Meanwhile, I think Kill Bill 2 is one of Tarantino's best movies (yes, I'm aware they were originally filmed as one. But it's a good thing he split them in my opinion). It still gets sidetracked, but does so in a way that all comes back to the main story a lot better, the characters become more fleshed out, there's more story, less excessive violence, and much better dialogue.
Not sure if I'll write more about Tarantino later, but there ya go. On a side note, I find Jackie Brown to be pretty underrated.
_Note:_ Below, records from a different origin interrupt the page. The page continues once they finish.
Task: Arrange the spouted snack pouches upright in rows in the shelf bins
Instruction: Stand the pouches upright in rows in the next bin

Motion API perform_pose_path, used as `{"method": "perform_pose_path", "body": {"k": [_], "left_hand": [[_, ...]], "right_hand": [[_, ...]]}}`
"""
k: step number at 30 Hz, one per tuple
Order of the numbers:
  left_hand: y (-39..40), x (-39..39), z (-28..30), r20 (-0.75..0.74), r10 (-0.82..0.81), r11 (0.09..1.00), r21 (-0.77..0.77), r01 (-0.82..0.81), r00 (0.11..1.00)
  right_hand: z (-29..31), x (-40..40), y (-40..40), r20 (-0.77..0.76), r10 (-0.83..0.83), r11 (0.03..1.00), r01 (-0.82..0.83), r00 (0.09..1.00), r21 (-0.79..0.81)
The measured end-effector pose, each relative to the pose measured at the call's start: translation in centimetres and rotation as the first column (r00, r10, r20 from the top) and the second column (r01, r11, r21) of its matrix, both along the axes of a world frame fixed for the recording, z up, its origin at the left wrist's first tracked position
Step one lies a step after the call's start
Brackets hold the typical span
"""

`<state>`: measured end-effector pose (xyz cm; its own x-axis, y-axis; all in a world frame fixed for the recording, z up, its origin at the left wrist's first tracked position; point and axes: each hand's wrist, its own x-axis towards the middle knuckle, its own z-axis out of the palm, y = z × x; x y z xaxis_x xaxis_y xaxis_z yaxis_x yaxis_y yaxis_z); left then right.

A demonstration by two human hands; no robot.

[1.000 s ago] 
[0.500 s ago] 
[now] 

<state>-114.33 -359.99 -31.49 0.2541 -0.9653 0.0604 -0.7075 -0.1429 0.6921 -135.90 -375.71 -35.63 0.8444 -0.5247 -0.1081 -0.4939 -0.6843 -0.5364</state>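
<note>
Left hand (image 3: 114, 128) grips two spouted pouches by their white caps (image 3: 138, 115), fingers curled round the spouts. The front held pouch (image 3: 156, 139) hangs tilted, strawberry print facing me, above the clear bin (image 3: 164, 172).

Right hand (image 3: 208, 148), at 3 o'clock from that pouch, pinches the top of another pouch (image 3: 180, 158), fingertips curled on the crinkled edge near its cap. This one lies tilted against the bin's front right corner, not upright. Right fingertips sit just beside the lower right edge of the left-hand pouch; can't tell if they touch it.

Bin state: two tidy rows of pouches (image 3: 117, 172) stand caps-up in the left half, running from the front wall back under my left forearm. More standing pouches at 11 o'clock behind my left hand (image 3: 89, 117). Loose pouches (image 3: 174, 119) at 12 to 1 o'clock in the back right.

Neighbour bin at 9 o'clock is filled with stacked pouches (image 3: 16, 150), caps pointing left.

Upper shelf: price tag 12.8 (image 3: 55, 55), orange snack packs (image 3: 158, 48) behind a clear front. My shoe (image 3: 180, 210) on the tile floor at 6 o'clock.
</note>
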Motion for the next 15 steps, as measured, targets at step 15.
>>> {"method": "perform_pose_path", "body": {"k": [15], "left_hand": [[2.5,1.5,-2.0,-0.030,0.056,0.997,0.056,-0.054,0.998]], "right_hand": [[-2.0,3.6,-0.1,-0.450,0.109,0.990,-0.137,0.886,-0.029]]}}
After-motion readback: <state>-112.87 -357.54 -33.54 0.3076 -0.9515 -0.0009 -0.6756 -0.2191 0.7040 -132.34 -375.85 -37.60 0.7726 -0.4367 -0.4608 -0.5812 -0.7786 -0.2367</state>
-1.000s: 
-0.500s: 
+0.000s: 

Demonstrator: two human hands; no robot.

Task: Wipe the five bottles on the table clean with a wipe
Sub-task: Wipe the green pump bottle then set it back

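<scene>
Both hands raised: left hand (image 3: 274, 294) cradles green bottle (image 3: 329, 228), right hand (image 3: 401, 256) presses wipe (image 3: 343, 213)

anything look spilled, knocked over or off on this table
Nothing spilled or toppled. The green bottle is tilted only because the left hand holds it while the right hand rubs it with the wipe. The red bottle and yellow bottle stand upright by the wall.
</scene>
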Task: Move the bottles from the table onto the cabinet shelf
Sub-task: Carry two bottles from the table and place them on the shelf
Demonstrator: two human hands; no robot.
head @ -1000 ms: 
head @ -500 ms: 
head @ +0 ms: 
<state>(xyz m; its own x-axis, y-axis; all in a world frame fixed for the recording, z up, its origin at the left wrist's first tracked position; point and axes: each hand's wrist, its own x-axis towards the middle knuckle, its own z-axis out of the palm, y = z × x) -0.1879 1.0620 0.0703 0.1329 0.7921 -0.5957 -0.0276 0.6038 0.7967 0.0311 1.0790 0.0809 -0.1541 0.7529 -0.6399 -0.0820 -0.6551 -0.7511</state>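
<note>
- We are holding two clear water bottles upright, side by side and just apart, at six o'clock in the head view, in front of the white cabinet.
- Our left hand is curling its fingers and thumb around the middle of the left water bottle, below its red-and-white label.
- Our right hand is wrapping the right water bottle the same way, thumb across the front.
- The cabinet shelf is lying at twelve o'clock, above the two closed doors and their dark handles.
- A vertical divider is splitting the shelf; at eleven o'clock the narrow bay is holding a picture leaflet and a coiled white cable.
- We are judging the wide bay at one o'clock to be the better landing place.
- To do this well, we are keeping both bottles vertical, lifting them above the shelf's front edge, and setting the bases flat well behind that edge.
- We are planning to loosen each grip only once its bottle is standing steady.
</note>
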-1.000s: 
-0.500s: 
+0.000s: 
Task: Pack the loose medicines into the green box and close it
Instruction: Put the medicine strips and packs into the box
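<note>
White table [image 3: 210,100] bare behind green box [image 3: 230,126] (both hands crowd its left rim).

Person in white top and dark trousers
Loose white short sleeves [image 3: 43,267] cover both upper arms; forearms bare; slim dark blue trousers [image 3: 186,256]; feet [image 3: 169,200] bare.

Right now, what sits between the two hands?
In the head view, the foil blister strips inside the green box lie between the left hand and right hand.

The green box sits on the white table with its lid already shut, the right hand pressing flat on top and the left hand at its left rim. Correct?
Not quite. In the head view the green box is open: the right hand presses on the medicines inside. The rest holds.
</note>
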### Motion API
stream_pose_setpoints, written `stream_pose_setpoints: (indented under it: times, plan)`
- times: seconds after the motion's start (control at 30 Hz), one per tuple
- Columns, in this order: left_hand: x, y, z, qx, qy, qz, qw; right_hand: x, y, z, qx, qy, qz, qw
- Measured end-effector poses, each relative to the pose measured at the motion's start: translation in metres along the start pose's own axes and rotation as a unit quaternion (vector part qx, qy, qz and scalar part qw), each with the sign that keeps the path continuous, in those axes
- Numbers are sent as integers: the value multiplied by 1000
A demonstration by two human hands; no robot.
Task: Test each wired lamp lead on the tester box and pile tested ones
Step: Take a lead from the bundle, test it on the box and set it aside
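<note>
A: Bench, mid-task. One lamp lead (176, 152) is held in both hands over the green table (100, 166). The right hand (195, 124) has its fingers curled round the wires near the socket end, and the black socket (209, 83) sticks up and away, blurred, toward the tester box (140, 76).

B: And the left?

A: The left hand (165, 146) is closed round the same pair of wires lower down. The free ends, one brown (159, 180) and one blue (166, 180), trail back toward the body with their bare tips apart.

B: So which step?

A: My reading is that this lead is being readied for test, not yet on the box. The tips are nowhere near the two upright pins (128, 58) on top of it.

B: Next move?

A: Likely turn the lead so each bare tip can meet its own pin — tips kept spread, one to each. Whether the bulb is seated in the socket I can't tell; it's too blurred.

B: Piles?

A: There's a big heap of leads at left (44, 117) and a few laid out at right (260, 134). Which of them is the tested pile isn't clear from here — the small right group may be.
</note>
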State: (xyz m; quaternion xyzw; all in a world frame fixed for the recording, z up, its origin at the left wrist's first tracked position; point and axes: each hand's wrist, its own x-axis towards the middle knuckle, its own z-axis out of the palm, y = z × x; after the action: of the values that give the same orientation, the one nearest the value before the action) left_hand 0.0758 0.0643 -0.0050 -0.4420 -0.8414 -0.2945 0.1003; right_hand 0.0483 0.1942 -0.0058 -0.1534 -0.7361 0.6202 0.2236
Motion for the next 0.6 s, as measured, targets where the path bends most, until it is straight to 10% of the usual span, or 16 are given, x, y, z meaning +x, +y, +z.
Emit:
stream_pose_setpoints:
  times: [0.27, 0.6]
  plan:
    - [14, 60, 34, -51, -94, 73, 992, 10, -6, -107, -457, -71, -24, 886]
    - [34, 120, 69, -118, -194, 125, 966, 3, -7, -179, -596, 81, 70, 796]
Currently playing: Well, I'm still trying to set up my new PS3 and get a new PSN account going (long story, but feel free to add me when I'm ready), so I'll be adding Puppeteer to this lineup soon. But for now I'm currently playing Rayman Legends (I beat it but it's a platformer. Replay value and all that), The Wonderful 101, and Wind Waker HD. Also, I'm still playing Mario & Luigi: Dream Team and am going to start Fire Emblem Awakening soon. Also I got Final Fantasy XIV for PS3, so there's that... not to mention I still need to start Earthbound on the Virtual Console.... Hmm, either 2013 is being really generous with video games, or it's leading an all-out assault on my wallet.
I'm recording footage from all the console games, so again, hopefully I can get cracking on all my junk soon. I guess I should be happy Tropical Freeze was delayed. My wallet can't take much more of this...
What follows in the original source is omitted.